> What the task requires
Return the lines of the data below exactly. Start at the first and end with the line containing "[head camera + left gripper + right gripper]".
_ _ _ _
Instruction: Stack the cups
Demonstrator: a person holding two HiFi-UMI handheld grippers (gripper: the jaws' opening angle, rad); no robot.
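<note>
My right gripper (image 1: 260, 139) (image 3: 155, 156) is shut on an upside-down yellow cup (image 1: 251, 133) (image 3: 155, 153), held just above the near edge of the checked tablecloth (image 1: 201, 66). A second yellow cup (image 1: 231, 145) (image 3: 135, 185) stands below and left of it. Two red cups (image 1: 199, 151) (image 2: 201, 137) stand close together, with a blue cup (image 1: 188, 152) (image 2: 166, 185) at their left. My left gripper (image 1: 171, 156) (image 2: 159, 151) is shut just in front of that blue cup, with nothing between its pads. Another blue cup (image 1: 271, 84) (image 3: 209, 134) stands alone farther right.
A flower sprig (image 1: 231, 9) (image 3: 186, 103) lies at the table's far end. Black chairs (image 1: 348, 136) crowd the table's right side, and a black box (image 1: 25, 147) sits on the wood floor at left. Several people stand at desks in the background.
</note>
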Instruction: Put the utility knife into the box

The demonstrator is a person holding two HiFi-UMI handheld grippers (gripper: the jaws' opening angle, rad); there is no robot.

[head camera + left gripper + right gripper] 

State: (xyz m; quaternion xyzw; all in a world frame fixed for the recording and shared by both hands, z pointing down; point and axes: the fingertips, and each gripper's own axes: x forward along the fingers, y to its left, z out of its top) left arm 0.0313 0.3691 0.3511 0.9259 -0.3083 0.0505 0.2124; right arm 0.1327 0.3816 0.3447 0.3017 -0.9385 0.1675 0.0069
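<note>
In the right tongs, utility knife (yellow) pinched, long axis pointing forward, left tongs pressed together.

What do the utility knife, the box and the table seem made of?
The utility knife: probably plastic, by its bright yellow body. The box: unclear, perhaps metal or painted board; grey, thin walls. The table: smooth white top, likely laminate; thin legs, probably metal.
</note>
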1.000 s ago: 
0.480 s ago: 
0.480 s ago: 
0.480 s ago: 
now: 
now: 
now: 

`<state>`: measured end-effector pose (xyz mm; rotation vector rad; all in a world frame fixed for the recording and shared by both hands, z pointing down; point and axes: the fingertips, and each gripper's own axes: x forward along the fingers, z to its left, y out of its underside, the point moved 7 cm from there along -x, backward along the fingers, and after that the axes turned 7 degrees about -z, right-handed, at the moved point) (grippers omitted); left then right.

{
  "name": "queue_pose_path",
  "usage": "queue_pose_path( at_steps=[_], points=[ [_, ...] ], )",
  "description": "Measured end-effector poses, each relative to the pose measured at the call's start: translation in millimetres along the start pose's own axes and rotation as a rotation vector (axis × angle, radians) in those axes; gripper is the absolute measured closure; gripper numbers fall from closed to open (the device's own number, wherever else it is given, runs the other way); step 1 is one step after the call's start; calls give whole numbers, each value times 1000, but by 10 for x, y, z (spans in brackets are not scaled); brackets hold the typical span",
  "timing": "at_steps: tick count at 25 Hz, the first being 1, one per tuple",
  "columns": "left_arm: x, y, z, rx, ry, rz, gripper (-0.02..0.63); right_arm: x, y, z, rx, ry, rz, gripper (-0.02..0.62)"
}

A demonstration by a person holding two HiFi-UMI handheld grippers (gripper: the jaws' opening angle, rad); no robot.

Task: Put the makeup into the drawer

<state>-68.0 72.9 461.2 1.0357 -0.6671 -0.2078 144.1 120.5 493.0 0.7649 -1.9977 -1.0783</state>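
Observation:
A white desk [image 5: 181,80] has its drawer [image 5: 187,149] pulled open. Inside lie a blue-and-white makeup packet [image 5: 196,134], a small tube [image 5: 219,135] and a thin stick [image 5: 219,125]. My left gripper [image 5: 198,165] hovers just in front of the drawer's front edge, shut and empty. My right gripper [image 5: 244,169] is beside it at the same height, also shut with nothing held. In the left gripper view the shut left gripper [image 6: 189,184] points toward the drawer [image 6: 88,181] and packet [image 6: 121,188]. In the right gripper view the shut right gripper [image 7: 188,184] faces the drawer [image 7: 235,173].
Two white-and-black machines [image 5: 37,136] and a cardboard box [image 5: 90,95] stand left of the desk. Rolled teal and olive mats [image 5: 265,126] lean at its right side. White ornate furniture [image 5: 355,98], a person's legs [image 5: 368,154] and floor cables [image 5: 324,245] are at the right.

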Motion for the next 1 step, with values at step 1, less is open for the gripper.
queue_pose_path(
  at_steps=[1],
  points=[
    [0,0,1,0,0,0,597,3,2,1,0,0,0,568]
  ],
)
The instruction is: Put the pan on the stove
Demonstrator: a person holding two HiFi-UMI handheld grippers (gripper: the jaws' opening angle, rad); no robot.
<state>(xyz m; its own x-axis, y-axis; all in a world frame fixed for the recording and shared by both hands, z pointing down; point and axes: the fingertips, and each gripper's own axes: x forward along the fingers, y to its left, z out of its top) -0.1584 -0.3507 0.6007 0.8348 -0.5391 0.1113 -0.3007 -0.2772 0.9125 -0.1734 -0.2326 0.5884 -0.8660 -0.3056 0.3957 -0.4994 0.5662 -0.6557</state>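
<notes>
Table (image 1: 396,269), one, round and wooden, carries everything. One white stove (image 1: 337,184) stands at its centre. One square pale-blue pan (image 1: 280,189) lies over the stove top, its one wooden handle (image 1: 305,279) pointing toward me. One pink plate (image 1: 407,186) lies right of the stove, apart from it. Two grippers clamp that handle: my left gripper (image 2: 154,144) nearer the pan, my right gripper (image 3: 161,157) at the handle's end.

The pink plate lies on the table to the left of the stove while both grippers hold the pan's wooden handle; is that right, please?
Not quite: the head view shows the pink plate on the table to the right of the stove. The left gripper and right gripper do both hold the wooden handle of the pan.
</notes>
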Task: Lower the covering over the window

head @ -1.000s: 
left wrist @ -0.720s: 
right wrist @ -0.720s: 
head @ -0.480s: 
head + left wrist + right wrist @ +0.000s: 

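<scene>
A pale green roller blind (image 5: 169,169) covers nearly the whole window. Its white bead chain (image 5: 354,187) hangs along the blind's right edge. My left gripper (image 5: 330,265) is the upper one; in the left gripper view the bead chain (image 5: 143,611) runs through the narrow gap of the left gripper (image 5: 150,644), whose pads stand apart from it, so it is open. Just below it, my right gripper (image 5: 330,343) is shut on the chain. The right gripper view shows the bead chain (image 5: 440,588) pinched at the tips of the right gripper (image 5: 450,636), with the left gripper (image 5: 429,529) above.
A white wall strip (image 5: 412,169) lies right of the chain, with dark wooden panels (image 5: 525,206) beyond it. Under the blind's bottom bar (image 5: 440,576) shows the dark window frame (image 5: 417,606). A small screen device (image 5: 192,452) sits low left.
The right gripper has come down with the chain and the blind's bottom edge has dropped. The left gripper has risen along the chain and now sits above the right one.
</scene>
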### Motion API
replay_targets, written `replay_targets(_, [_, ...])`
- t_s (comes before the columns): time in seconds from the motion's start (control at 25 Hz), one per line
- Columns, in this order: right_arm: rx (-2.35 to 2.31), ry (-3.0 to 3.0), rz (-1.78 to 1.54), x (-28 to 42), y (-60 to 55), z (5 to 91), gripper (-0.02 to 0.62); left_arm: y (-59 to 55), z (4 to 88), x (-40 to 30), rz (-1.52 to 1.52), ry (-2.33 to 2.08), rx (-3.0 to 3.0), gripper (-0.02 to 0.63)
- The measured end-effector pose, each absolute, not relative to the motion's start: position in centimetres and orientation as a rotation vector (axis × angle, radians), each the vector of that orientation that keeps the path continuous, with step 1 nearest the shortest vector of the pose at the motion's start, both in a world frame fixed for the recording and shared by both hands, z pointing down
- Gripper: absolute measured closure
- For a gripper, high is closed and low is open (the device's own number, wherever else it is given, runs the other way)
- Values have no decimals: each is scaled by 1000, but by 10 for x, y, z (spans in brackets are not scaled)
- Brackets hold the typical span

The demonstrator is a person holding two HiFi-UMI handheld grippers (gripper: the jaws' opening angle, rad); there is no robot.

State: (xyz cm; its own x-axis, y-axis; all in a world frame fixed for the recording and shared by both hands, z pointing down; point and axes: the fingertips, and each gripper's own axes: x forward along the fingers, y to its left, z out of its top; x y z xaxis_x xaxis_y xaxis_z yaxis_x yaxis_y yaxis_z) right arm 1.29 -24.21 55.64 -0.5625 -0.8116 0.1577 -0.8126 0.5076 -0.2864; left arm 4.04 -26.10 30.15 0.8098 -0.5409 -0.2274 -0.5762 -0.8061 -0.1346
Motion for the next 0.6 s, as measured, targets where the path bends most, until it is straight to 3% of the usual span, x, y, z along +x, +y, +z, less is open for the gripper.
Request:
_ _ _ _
> Answer to this task
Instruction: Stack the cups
Demonstrator: a person holding two HiFi-UMI handheld grippers (gripper: the jaws' opening angle, rad); no robot.
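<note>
My right gripper (image 1: 260, 139) (image 3: 155, 156) is shut on an upside-down yellow cup (image 1: 251, 133) (image 3: 155, 153), held just above the near edge of the checked tablecloth (image 1: 201, 66). A second yellow cup (image 1: 231, 145) (image 3: 135, 185) stands below and left of it. Two red cups (image 1: 199, 151) (image 2: 201, 137) stand close together, with a blue cup (image 1: 188, 152) (image 2: 166, 185) at their left. My left gripper (image 1: 171, 156) (image 2: 159, 151) is shut just in front of that blue cup, with nothing between its pads. Another blue cup (image 1: 271, 84) (image 3: 209, 134) stands alone farther right.
A flower sprig (image 1: 231, 9) (image 3: 186, 103) lies at the table's far end. Black chairs (image 1: 348, 136) crowd the table's right side, and a black box (image 1: 25, 147) sits on the wood floor at left. Several people stand at desks in the background.
</note>
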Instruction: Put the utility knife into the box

The demonstrator is a person holding two HiFi-UMI handheld grippers (gripper: the jaws' opening angle, rad); there is no robot.

[head camera + left gripper + right gripper] 

Besides the given answer, there is nothing more to add.